James and the Giant Peach (1996, dir Henry Selick)
Roald Dahl seemed to understand children. His novels speak to them, both exploring the darker side of life that they are unwilling, or unable to speak about to adults but also to that sense of wonderment that the world has to offer one who has only a minimal experience with it. The best adaptations of his work capture both things and cater to the child watching and not to the adult. This is not to say that adults can’t enjoy those works, but that it’s not the adult that matters.
James and the Giant Peach tells the story of James Henry Trotter (Paul Terry) who is living comfortably with his father and mother in a small cottage by the sea. They picnic, find shapes in clouds and talk about visiting New York City on his birthday. It is in the cloud shapes that the narrator tells us, with the image provided by the clouds themselves, that James life changes when his father and mother are tragically killed by an escaped Rhinoceros.
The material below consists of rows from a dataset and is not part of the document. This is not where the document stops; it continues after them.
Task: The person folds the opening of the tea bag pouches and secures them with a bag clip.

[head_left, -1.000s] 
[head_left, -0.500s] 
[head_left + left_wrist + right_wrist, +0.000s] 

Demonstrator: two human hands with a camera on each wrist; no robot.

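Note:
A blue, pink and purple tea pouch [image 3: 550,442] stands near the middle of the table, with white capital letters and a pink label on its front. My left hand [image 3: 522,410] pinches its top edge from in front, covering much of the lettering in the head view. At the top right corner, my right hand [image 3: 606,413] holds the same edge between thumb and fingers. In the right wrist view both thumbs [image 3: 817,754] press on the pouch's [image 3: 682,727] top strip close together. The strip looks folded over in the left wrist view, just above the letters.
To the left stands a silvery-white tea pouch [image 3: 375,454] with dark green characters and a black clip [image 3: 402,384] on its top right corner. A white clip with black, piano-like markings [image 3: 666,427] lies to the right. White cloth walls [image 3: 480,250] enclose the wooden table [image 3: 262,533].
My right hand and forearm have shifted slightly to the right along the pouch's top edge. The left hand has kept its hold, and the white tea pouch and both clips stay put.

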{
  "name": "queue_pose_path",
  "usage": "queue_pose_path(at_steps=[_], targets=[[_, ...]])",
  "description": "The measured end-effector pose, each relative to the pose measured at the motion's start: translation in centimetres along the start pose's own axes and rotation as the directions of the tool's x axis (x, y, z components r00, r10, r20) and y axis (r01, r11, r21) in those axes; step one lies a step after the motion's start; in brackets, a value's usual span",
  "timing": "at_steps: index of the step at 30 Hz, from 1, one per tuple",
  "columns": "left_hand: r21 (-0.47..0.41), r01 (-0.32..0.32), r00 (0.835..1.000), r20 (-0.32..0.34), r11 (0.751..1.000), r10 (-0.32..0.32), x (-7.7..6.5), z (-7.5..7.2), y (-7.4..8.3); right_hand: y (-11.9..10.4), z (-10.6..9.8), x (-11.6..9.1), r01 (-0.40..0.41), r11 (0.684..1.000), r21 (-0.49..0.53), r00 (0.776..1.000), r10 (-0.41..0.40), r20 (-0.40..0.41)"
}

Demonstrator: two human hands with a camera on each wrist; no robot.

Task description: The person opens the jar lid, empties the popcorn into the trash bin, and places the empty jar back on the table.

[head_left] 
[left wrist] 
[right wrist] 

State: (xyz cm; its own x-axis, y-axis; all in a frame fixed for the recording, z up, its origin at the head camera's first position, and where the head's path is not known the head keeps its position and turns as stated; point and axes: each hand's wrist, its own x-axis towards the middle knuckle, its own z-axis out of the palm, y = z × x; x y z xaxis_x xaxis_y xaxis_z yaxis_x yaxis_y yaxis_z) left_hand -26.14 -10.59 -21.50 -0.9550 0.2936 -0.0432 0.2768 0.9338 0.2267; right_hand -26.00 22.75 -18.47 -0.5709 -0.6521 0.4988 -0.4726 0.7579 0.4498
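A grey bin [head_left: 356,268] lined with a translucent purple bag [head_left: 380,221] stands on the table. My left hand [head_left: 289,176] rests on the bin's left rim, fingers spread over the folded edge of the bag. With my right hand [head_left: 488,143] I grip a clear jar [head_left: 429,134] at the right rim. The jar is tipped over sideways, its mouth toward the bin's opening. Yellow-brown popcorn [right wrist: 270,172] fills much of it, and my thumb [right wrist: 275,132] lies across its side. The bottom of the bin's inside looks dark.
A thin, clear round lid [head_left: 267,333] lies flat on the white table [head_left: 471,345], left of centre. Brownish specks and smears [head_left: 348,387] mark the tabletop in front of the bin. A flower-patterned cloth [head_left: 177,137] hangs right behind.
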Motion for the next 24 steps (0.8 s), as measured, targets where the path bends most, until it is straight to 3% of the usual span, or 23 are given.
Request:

We are propelled forward in the story and James now lives with his Aunts, Spiker (Joanna Lumley) and Sponge (Miriam Margolyes) who treat him very poorly: He is forced to sleep in a leaky attic, made to do all manner of chores and tasks, and fed fish heads and bits of food that he rescues from the garbage. Spiker and Sponge are detestable Ms. Lumbley and Ms. Margolyes play them in such a way as to not simply make the characters cruel, but downright loathsome.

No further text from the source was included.